En France, il accuse directement certains membres du pouvoir en place à Conakry d’être responsables de ces enlèvements. La situation a été dénoncée publiquement par le Bureau des Droits de l’homme des Nations Unies dès le jeudi 20 novembre.
Elie Kamano et ses avocats ont décidé d’engager une procédure juridique formelle auprès de l’ONU, selon RFI. En saisissant officiellement le Groupe de travail sur les disparitions forcées des Nations Unies, ils poursuivent deux objectifs principaux :
1. Obtenir rapidement des informations sur le lieu de détention de ses enfants.
2. Mettre une pression maximale sur les militaires au pouvoir en Guinée.

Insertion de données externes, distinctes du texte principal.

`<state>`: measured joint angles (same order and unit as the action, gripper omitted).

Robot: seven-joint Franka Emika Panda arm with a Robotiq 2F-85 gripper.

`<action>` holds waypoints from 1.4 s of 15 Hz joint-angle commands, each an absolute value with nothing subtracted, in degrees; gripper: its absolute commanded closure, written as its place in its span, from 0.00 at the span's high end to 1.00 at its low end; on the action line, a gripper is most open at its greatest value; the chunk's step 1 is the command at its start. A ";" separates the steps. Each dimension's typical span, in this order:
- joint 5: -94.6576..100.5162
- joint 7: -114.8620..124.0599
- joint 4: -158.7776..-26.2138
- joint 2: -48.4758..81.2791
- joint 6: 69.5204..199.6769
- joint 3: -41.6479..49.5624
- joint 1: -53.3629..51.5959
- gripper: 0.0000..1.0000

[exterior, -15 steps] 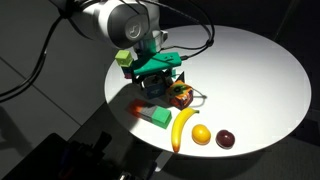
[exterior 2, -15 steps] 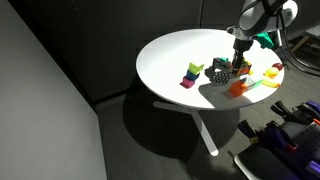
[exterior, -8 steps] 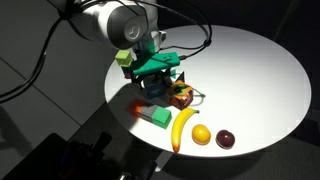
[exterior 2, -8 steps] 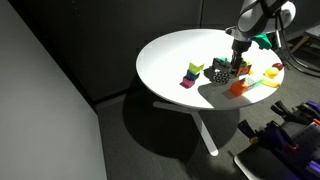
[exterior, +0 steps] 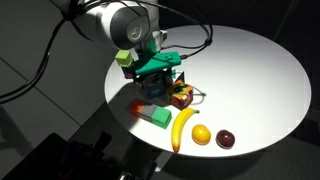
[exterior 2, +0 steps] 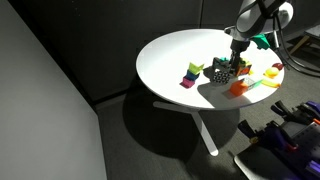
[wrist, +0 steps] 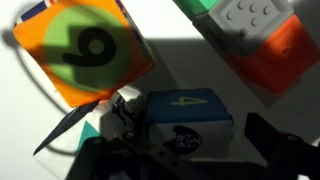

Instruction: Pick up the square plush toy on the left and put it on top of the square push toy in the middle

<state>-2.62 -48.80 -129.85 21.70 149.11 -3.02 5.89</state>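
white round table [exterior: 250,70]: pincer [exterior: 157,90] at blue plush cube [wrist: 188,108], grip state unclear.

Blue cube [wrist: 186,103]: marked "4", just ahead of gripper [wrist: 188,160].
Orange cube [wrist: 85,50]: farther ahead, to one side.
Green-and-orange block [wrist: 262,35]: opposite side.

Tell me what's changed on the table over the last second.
Nothing visibly changed. The gripper stays low among the plush cubes, and the banana, the orange and the green block lie where they were.
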 commanded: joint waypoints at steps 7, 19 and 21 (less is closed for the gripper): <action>-0.62 -47.69 -127.03 23.96 149.36 -3.30 6.66 1.00; 0.14 -47.27 -126.02 25.66 149.36 -3.81 6.22 1.00; 0.15 -47.12 -125.64 25.89 149.25 -4.04 6.07 1.00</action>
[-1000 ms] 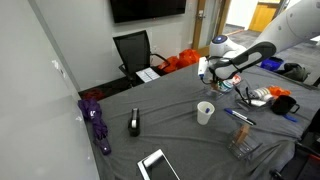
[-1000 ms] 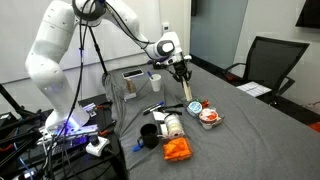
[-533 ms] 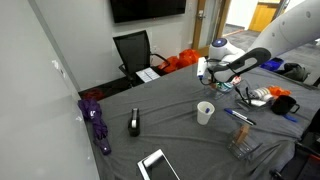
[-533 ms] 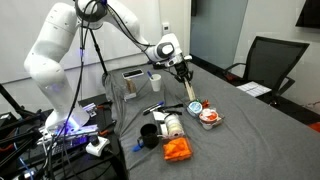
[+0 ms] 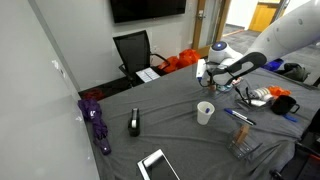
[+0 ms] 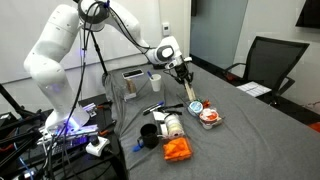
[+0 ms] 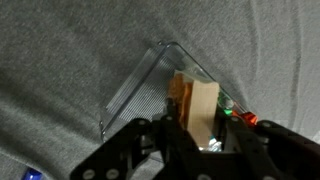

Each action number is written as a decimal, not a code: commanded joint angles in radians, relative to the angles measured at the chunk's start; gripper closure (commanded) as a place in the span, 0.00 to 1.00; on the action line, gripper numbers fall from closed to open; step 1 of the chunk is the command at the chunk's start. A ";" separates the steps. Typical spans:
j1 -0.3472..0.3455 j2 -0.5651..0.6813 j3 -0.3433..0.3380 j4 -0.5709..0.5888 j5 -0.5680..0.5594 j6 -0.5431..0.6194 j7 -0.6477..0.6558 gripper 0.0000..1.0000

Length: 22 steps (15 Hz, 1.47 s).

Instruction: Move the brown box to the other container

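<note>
Gripper [image 7: 197, 128] is pinching the brown box [image 7: 197, 100] in the air above the grey tablecloth [image 7: 70, 50].

In the wrist view the black fingers [image 7: 168, 130] are pressing on either side of the upright tan box, and the corner of a clear plastic container [image 7: 145, 85] is lying beneath and behind it on the cloth. In both exterior views the arm is reaching out over the table with the gripper [image 5: 206, 72] [image 6: 183, 72] hanging clear of the surface. The white cup [image 5: 205, 112] is standing upright on the cloth, apart from the gripper and nearer the camera. A black rectangular device [image 5: 134, 123] is sitting well apart from the cup.
</note>
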 commanded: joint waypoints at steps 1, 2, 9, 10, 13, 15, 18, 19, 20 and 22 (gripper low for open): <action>0.011 0.012 -0.013 -0.001 0.015 0.030 0.000 0.31; 0.009 0.008 -0.010 -0.004 0.009 0.032 0.000 0.24; 0.006 0.000 -0.004 -0.011 0.001 0.031 0.000 0.00; -0.003 -0.008 0.008 -0.012 0.003 0.022 -0.008 0.00; -0.068 -0.047 0.087 -0.017 -0.036 0.006 -0.013 0.00; -0.090 -0.064 0.117 -0.020 -0.038 -0.002 -0.024 0.00; -0.128 -0.105 0.167 -0.030 -0.028 -0.020 -0.051 0.00; -0.147 -0.128 0.192 -0.036 -0.019 -0.027 -0.070 0.00; -0.165 -0.151 0.215 -0.043 -0.011 -0.030 -0.089 0.00; -0.199 -0.194 0.259 -0.055 0.003 -0.041 -0.128 0.00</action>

« La procédure devant le comité des disparitions forcées est confiée à des experts indépendants qui enquêteront afin d’obtenir rapidement des éléments sur les conditions de ces disparitions », explique Maître Vincent Brengarth, avocat au barreau de Paris.
« Sans la mobilisation de tous les acteurs concernés par la question des droits humains, il est peu probable que les autorités, si elles sont responsables de ces enlèvements, réagissent », ajoute-t-il.
Elie Kamano, bien que préoccupé, reste déterminé. Il appelle désormais la communauté internationale, notamment les Nations Unies, à intensifier la pression pour une libération immédiate de ses proches.
« La responsabilité pénale est individuelle. On ne peut reprocher à mes enfants des actes que je pose moi-même. Je lance un appel à la justice internationale, à la justice nationale, même si celle-ci est sous influence, et aux organismes internationaux afin qu’ils exercent une pression sur les autorités guinéennes pour que mes enfants soient libérés », a-t-il déclaré.
De son côté, le Haut-Commissariat des Nations Unies aux droits de l’homme a exhorté « les autorités guinéennes à prendre toutes les mesures nécessaires pour assurer le retour des enfants d’Elie Kamano », rapporte le média français.